2022年03月16日(水曜日) 17:01 報道特集・ドキュメント

「村民募集中」の廃屋群へ 神戸で広がる村おこし

神戸市の中心地から車でおよそ10分。「村」は、長田区長田天神町にあります。

立地は神戸電鉄丸山駅の目の前とアクセス抜群。細く長く続く小道を下っていくと、自然の中に溶け込む門や建物を見つけました。

時の流れを感じさせるレトロな雰囲気、複数の小屋が並ぶ景色は、たしかに「村」のようです。作業している人を見つけました。

-ここで何をされてるんですか?
古い家を直して村を作ってる感じです。
-村民募集中の村というのはここで間違いないですか?
はい、ここ。ここあります。

村を作っているのは西村周治さんです。一級建築士の資格を持ち、市内で設計事務所や不動産会社を営んでいます。おととし、所有者から依頼を受け7件を買い取りました。

(西村さん)
バラックリンと呼んでいる。バラック小屋みたいなのがちらほらあったので、人がいない場所に人が来ることになったらブルックリン的な感じかなと。

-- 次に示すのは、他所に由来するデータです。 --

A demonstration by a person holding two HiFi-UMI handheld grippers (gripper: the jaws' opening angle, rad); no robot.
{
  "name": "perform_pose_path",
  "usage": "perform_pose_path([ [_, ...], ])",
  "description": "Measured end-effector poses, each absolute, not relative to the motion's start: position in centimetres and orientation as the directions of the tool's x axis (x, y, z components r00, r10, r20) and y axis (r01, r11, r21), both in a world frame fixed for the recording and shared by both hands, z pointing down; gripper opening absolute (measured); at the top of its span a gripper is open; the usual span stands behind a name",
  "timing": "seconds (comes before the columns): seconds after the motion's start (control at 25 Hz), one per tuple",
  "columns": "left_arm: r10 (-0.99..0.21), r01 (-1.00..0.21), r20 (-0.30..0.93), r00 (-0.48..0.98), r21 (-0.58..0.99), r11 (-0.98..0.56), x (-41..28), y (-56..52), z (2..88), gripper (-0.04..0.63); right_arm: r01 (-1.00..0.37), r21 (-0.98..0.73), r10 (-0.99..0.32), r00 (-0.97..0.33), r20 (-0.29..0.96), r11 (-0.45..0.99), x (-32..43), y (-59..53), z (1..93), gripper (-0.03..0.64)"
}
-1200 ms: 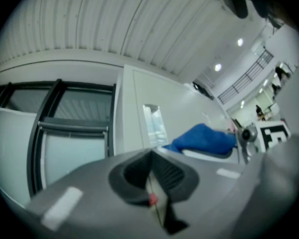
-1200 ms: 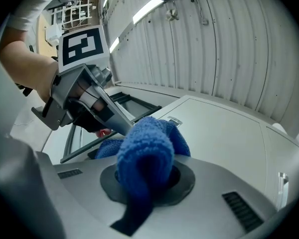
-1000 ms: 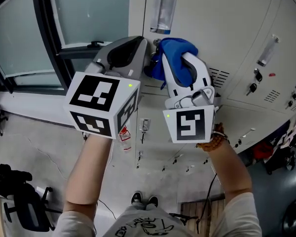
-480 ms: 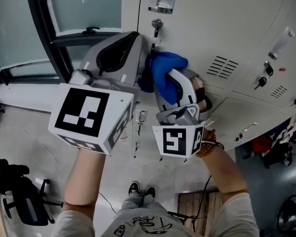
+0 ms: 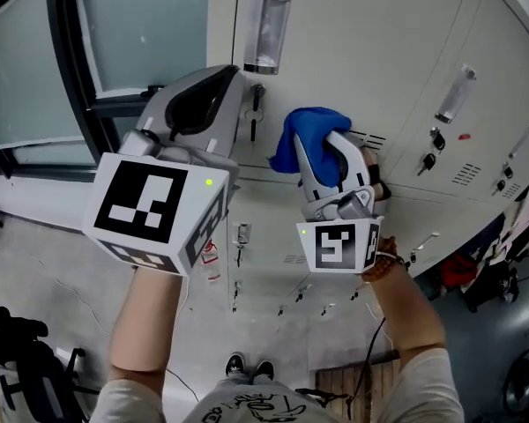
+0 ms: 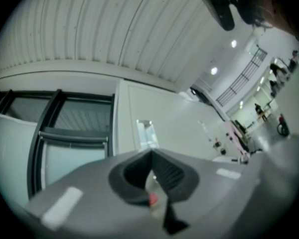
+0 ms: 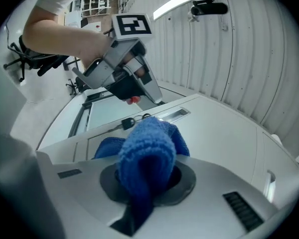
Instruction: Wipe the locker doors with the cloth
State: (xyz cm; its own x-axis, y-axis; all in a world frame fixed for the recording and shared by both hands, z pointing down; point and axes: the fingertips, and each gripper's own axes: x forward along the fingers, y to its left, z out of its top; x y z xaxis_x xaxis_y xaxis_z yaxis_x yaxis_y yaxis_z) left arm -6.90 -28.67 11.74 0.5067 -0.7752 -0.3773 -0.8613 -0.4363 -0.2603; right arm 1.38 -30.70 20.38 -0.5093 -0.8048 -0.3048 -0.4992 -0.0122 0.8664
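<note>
**Desk:** What was shown at the lockers?

**Caption writer:** A blue cloth (image 7: pixel 149 143) was seen clamped in a bunch in the jaws of the right hand-held gripper (image 7: pixel 147 185). That gripper was held up at a pale locker door (image 5: pixel 361 51). Whether the cloth was pressed to the metal or held just off it could not be told. The left hand-held gripper (image 6: pixel 151 158) was held beside it, its jaws drawn together on nothing.

**Desk:** What could have gone wrong from there?

**Caption writer:** A key (image 5: pixel 255 113) was seen hanging in the lock, just left of the cloth. It was judged that loose folds could be caught on it in a sideways stroke. The cloth could then be dragged out of the jaws, or the key bent. Only a fold appeared to be gripped, so the cloth could also be worked loose by friction under hard rubbing.

**Desk:** And the door itself?

**Caption writer:** Vent slots (image 5: pixel 368 137) were seen near the cloth's right side, where fibres could be snagged. If the bunch were pushed back between the jaws, the paint could be scraped by the gripper's hard shell. The closed left hand-held gripper was held near the key and could be knocked against it.
</note>
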Motion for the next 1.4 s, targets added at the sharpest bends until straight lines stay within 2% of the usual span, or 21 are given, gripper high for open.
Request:
perform_pose_path([
  [0.28,-0.721,-0.842,-0.436,0.538,-0.313,-0.439,-5.8,-26.7,5.7,0.003,-0.560,0.828,-0.765,-0.517,-0.383,-0.035,1.8,-30.5,9.7,0.032],
  [0.56,-0.648,-0.811,-0.489,0.584,-0.385,-0.440,-4.0,-23.8,0.0,0.003,-0.546,0.835,-0.740,-0.531,-0.414,-0.075,1.2,-30.2,0.6,0.032],
  [0.76,-0.641,-0.812,-0.502,0.581,-0.408,-0.417,-3.5,-23.5,-2.7,0.003,-0.556,0.822,-0.724,-0.515,-0.458,-0.125,1.0,-30.2,-4.1,0.032],
  [1.12,-0.624,-0.796,-0.495,0.605,-0.413,-0.444,-1.4,-24.0,-3.5,0.003,-0.617,0.771,-0.705,-0.476,-0.526,-0.159,3.0,-29.9,-9.4,0.032],
  [1.4,-0.646,-0.784,-0.448,0.618,-0.410,-0.466,0.0,-25.3,-1.1,0.003,-0.674,0.719,-0.684,-0.444,-0.578,-0.170,5.4,-29.5,-7.6,0.032],
])
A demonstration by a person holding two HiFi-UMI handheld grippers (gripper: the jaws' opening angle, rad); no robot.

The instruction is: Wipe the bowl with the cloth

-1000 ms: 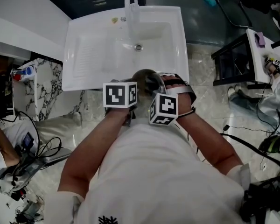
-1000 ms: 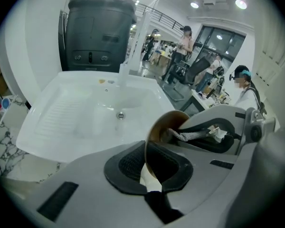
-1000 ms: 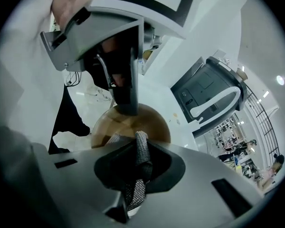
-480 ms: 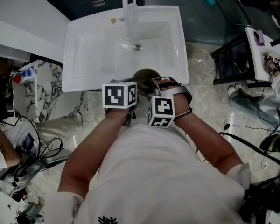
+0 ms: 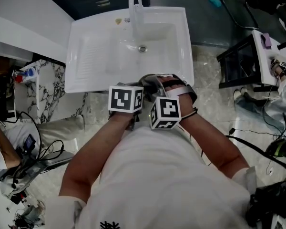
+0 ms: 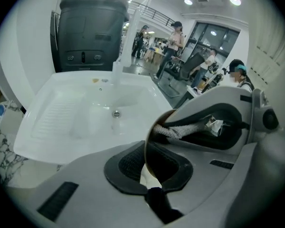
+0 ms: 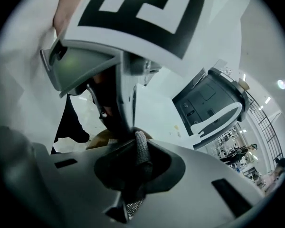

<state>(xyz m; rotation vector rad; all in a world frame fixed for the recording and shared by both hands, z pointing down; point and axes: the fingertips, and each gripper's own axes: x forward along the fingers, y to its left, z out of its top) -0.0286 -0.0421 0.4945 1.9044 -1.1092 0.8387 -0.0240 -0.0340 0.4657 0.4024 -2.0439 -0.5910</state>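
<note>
The dark brown bowl [image 5: 149,81] is held over the front edge of the white sink [image 5: 95,56], between the two grippers. In the left gripper view its thin rim [image 6: 146,148] runs edge-on between the pads, and my left gripper [image 6: 149,169] is shut on it. My right gripper [image 7: 135,161] is shut on a grey knitted cloth [image 7: 141,151], which it presses against the bowl [image 7: 99,138]. From the left gripper view, the cloth [image 6: 180,130] lies in the right gripper's jaws at the bowl's rim. In the head view the marker cubes [image 5: 126,99] hide most of the jaws.
The sink has a tap [image 5: 133,4] at the back, a drain [image 5: 142,48] and a ribbed draining side [image 5: 90,56]. A black stand [image 5: 238,66] is at the right, with cables [image 5: 33,147] on the floor at the left. People stand far behind.
The right gripper with the cloth has shifted a little up and over the bowl, so less of the bowl's dark inside shows. The left gripper has barely moved.
</note>
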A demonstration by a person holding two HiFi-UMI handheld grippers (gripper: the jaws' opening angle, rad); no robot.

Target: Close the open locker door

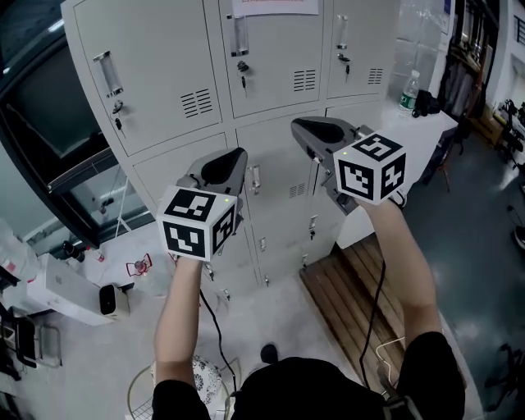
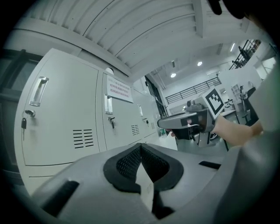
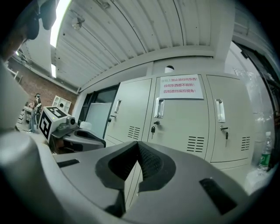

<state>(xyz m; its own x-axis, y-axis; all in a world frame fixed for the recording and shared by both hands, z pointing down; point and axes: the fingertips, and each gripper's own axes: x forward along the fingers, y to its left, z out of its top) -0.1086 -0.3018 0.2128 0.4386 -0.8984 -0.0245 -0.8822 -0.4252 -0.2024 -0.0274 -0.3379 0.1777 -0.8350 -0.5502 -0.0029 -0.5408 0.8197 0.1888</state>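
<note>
Grey steel lockers [image 1: 279,148] fill the frame ahead of a person w/ a tool in each hand, both aimed at the bank.

L to R across the top row:
- left door [image 1: 139,74]
- mid door [image 1: 271,57], w/ a paper notice [image 1: 275,6]
- right door [image 1: 357,41]

Each has its handle & key at the left edge, and each lies flush w/ its frame as far as the views show. Rows below look flush too, though the tools cover parts of them. No door stands visibly ajar, so which one is open can't be told. A pale panel [image 3: 99,114] in a dark frame, far left in the right gripper view, may be a window, not a door.

Left hand-held gripper [image 1: 232,157]: jaws pressed together at the tips, nothing between them, nose toward a second-row door. A second-row handle [image 1: 256,176] shows between the two tools. Right hand-held gripper [image 1: 302,130]: also closed & empty, held a bit higher, nose near the seam between the top & second rows.

The bank lies straight ahead of both tools, and neither touches it. Doors stand upright. W/ handles at left, hinges are prob. at right, so a closing push would likely land on the handle side. Which hand is nearer depends on the door: a left-column door suits the left hand, mid or right the right hand.

Far right, a bottle [image 1: 408,92] stands on a white surface [image 1: 431,135] just beside the bank.
</note>
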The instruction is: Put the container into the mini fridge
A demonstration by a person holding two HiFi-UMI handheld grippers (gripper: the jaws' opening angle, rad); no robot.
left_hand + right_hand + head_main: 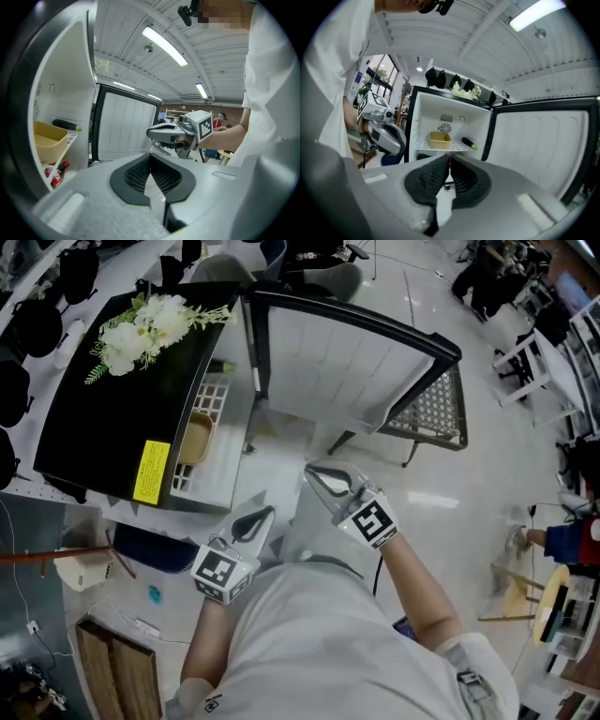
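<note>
a pale glossy floor [441, 493] is spreading under a black mini fridge [112, 418], which is standing with its door [347, 362] swung wide. white flowers [145, 329] are lying on its top, near a yellow sticker [151, 472].

from the head view the fridge's top is hiding most of the inside: only the front of a white wire shelf [208, 409] and part of the yellow container [195, 439] are showing. the right gripper view is looking straight in, and there the container is sitting on that shelf, in front of a round vent [446, 127] in the back wall. a dark long thing with a green tip [468, 142] is lying just beside it, too small to name. the space under the shelf is being covered by the gripper's own body. the left gripper view alone is catching red-labelled bottles [56, 172] low down, cut off by the grey body in front.

the left gripper [264, 516] and the right gripper [311, 470] are hovering side by side in front of the opening, well apart from the container. each one's jaws are pressing together with nothing between them. the door's ribbed inner face is filling the background of both gripper views.
</note>
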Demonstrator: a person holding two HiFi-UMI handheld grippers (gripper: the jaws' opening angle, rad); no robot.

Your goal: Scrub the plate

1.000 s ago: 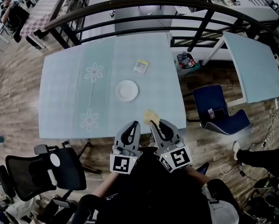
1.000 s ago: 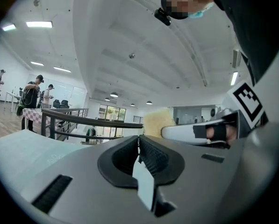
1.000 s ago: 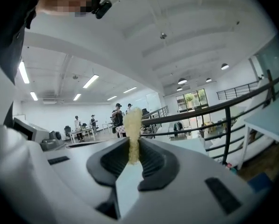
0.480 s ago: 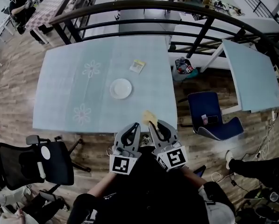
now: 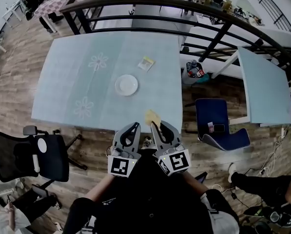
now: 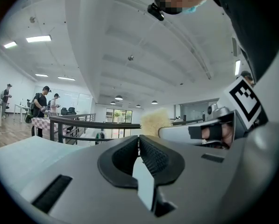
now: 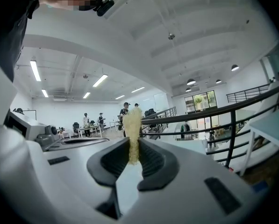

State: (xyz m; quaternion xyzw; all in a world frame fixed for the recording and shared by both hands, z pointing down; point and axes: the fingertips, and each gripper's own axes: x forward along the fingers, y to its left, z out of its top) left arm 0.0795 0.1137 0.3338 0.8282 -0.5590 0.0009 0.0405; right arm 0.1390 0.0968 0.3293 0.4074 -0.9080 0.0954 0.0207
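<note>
Right gripper point(image 5: 161, 126) is clamped on a thin yellow sponge point(image 5: 152, 117), and the left gripper point(image 5: 133, 127) is pinched together on nothing. Both hang well short of the plate point(image 5: 126, 85). Nothing's pinning that plate, so I reckon scrubbing might just shove it around.

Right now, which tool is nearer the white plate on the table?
Left, narrowly. The left tool hangs straight back from the plate; the right tool, gripping the yellow sponge, sits farther right.
</note>
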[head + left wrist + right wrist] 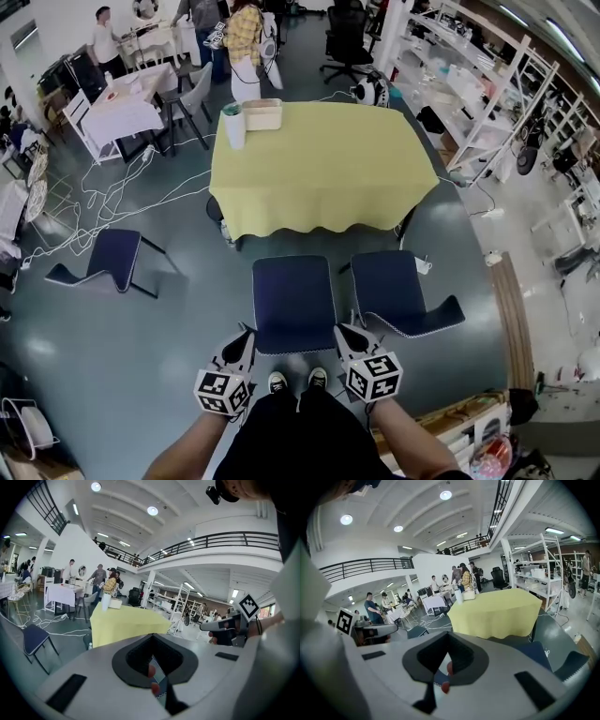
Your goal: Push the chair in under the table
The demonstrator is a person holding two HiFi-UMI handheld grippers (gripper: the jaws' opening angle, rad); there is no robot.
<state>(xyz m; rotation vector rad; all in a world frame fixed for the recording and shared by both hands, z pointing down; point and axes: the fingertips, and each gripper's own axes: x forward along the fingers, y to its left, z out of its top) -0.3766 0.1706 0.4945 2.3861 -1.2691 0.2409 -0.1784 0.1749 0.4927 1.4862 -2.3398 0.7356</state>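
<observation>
Three navy chairs: centre chair [293, 302] and right chair [398, 295] stand side by side just short of the near edge of the yellow-clothed table [323, 178], neither tucked under; third chair [108, 260] is well off to the left. Two grippers: left gripper [246, 333] and right gripper [345, 330] at the centre chair's near corners, contact unclear, both with jaws together on nothing. On the table, one white cylinder [233, 125] and one cream box [262, 114]. Only the gripper views show the mezzanine railing [211, 541]; only the head view shows the two shoes [278, 382].
</observation>
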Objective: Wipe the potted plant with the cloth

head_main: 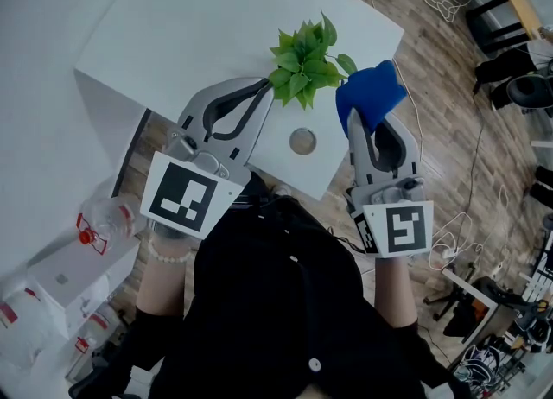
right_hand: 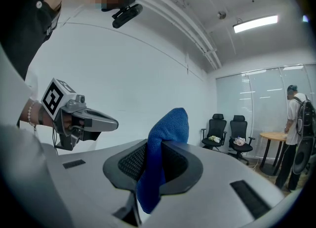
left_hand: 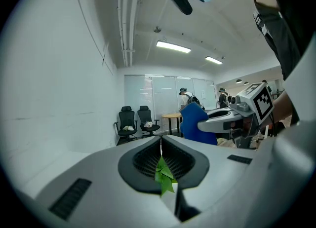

人がいなくなった場所に賑わいを。大学時代、廃屋を改修して暮らした経験から、西村さんは市内にある数々の空き家を生まれ変わらせてきました。

(西村さん)
ガラス入れてるので明るくなってます。制作やDJ 音楽したりなんでもできる場所として使っている。

建物は、あえて当時の趣を残しながら電気や水道を整備し、耐震を強化するなどリノベーション。去年12月、イベント会場として開くと「異世界のようだ」と話題になり、アーティストや音楽家、さらには怪談師までおよそ200人が村に集まりました。

(西村さん)
表現するとか制作する人がここで発表できる場所。使う人が自由に作っていける場所。

西村さんが募る「村民」とは、自由に表現を楽しむ人たちです。小屋に残る痕跡が人々を引き付けます。

(西村さん)
(大仏様とか天狗は)もともとここの隣がペット霊園で、大仏様とか捨てられようとしてたので、それをゴミになってしまうのがあれなので、ここをライブ会場に使ってました。

ここはペット霊園を営む会社でしたが、高齢化が進み閉園しました。老朽化が進むにつれ、不動産会社が買い取らず解体にも費用がかかるため、困った所有者が相談に来るケースが増えているといいます。

西村さんが新たに奮闘しているのは兵庫区梅元町エリアです。ずらりと並ぶ7件の空き家を改修しています。

(西村さん)
学生もいたら写真家もいたり花火師もいたり、いろいろな職種の人がアルバイトで手伝いに来てくれる。

西村さんの活動はSNSで広がり、建築や町おこしに関心を持つ若者に影響を与えています。

(若者たち)
解体で材が組んであるとか卓上の勉強だけでは全然わからないので、こういう機会をくださってありがたい。
空家多いのが問題視されていたので、改修して地域を盛り上げる活動を自分も将来やりたいと思っているので。

中には、改装をしながら住んでいる人もいます。この物件、家賃はタダだそうです。

(西村さん)
集まった廃屋を全体で直す方がよりインパクトがあるし、そこで住む人も関りあいが生まれるのではないかと。ここに住んで使っていくことで、全体が完成するような感じ。

このエリアでは7件中すでに4件入居者が決定。西村流、村おこしの輪が広がり始めています。